### THE PROBLEM:
Transcribe the listing word for word, beginning at its first line and ending at the line containing "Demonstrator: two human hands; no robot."; omit the pictures.

### DATA BELOW:

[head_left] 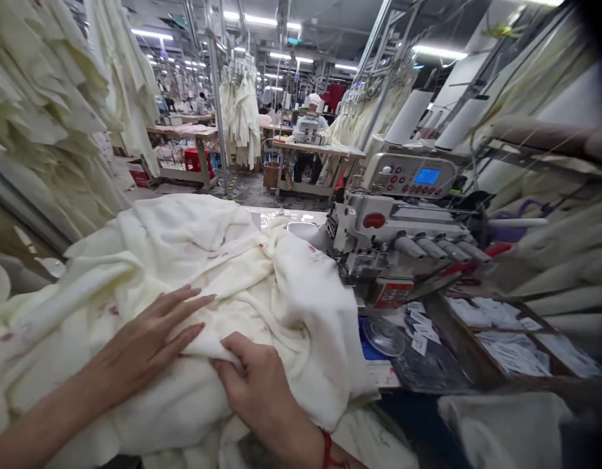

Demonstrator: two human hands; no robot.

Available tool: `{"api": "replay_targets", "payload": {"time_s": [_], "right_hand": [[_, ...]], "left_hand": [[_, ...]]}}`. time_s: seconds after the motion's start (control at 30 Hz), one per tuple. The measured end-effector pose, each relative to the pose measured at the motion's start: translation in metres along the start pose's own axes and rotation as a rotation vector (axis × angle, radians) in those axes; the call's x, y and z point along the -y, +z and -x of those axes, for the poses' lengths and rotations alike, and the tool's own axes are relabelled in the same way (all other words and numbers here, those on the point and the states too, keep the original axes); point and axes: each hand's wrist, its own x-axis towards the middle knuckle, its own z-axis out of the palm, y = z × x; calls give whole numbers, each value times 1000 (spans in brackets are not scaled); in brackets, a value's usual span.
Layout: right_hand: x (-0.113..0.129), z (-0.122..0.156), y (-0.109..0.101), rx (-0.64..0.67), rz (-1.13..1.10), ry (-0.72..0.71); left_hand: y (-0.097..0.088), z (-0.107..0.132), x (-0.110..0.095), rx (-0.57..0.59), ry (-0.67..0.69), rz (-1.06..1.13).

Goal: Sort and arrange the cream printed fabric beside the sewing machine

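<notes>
A heap of cream fabric (pixel 184 228) with small reddish prints spreads in soft folds across the work table. My left hand (pixel 157 332) rests on it, fingers stretched out and slightly apart, palm down. Just to its right, my right hand (pixel 259 378) pinches a fold of the same fabric between thumb and fingers; a red band circles that wrist. Beyond the cloth on the right stands a sewing machine (pixel 393 225) with a lit blue display. The fabric touches or nearly touches its front, and its needle area is partly hidden.
White thread cones (pixel 411 117) stand behind the machine. At right, a divided tray (pixel 472 329) holds white labels, near a clear round dish (pixel 384 335). Cream garments (pixel 42 85) hang on both sides. A person (pixel 311 117) sits at a machine farther back.
</notes>
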Motion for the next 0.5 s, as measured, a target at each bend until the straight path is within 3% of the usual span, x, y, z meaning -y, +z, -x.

### SOLUTION TO THIS EXERCISE:
[head_left] 

Demonstrator: two human hands; no robot.

The output for this exercise is complete.